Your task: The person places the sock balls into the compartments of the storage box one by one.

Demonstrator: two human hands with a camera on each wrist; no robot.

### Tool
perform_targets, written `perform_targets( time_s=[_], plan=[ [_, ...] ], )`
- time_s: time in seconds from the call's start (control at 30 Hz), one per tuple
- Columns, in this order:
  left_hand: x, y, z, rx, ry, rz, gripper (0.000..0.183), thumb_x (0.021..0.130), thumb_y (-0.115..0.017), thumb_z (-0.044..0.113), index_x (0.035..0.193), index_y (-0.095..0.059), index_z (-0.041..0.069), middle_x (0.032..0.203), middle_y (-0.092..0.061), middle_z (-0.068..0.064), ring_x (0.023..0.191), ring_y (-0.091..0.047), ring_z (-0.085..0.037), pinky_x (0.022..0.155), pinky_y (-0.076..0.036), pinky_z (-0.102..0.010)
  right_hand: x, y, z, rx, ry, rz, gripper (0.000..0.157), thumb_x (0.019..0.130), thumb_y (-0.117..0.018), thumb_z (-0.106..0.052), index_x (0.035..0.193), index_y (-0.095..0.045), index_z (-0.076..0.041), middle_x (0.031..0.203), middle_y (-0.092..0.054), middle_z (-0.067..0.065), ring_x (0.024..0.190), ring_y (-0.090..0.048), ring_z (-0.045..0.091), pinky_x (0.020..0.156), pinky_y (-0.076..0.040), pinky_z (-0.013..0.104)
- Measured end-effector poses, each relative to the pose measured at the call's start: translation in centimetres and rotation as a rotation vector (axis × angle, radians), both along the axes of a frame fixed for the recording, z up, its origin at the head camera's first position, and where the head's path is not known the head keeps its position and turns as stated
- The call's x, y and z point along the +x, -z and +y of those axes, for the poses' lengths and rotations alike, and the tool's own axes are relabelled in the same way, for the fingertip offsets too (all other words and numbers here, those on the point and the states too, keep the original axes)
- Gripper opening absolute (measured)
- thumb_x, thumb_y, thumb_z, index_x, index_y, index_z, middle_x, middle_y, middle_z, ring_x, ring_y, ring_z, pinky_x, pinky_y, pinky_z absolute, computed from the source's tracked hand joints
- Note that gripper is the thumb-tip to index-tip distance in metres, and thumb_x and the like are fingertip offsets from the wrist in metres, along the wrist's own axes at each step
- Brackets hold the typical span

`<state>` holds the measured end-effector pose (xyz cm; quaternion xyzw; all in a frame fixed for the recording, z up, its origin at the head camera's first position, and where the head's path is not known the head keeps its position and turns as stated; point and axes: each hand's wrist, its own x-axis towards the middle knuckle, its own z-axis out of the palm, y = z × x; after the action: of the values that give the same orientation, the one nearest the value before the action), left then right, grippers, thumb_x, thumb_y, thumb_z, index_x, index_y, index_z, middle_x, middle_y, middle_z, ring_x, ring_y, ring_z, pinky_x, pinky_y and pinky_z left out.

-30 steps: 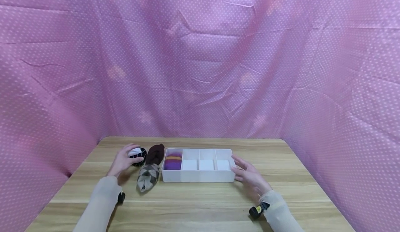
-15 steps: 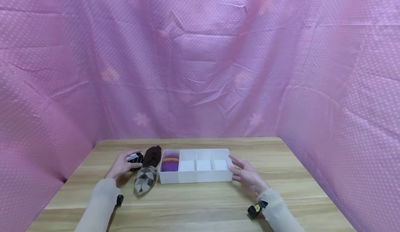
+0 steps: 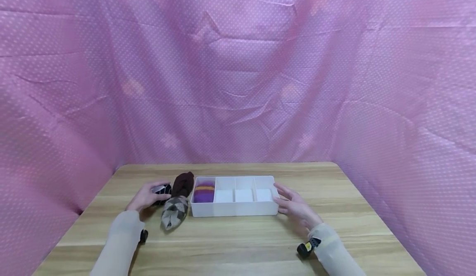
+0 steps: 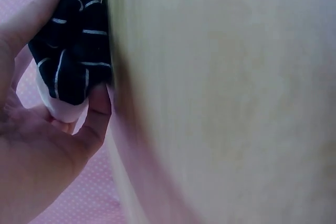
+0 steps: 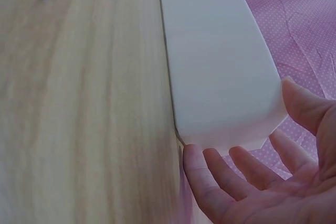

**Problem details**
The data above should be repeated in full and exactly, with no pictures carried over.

**Output for this task**
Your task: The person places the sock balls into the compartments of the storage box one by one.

Demonstrator: two human hands with a camera on each wrist; no robot.

### Tool
perform_targets, written `perform_targets( time_s=[_], plan=[ [_, ...] ], )`
- time_s: time in seconds from the call's start (control at 30 Hz), one per tuple
- Columns, in this order:
  left_hand: x, y, z, rx, ry, rz, gripper (0.000..0.183), thumb_x (0.021..0.130), thumb_y (-0.115..0.017), thumb_z (-0.044..0.113), index_x (0.035..0.193), index_y (-0.095..0.059), index_z (-0.041..0.069), middle_x (0.032..0.203), middle_y (-0.092..0.061), middle_z (-0.068..0.064), ring_x (0.023..0.191), ring_y (-0.091..0.047), ring_z (-0.085..0.037), pinky_x (0.022..0.155), pinky_y (-0.076..0.036), pinky_z (-0.102..0.010)
  right_hand: x, y, z, rx, ry, rz, gripper (0.000..0.157), thumb_x (0.019..0.130), thumb_y (-0.117..0.018), thumb_z (-0.106..0.052), index_x (0.035..0.193), index_y (-0.095..0.045), index_z (-0.076..0.041), middle_x (0.031..0.203), middle_y (-0.092..0.054), middle_z (-0.067..0.065), ring_x (0.024..0.190), ring_y (-0.090..0.048), ring_z (-0.045..0.091), pinky_x (0.020..0.156), pinky_y (-0.076..0.040), pinky_z (-0.013..0.104)
- Measured end-effector poses, each relative to the pose measured at the call's start: translation in centimetres and rotation as a rotation vector (axis × angle, radians), both along the axes of a frame fixed for the recording, z up, its origin at the head camera's first position, and where the head's path is not known the head keeps its position and turns as stated
- The call's x, y and z point along the +x, -z and +y of those axes, for the poses' lengths and rotations alike, and the tool's own axes are relabelled in the same way, for the fingertip offsets too (all other words and numbers here, those on the point and the states too, keep the original axes)
- Gripper opening absolute (measured)
- thumb_x, thumb_y, thumb_z, index_x, index_y, index_z, middle_x, middle_y, middle_z, ring_x, ring_y, ring_z, pinky_x, pinky_y, pinky_z absolute, computed from the source's tracked hand joints
- Note that gripper is the thumb-tip to index-tip distance in metres, and thumb_x and the like are fingertip offsets from the wrist in metres, along the wrist's own axes at each step
- Brackets hold the typical span

`<state>` holds the measured end-effector pose (xyz cm; quaternion xyzw; all in a frame fixed for the recording, z up, its origin at the head camera's first position, and where the head's path is not known the head keeps its position and turns as stated; point and axes: each hand's wrist, its own x-axis towards the middle knuckle, its own z-axis out of the palm, y = z × x; after the action: of the values that give the same orientation, the one nearest the value before the action), left then right, grippers, thumb_x, thumb_y, thumb_z, index_x, index_y, index_z, middle_x, middle_y, middle_z, ring_x, ring_y, ring_z, pinky_x, pinky_y and pinky_z left out.

-30 steps: 
-15 steps: 
+0 steps: 
+0 steps: 
+0 steps: 

No part of the exercise is left unanswered.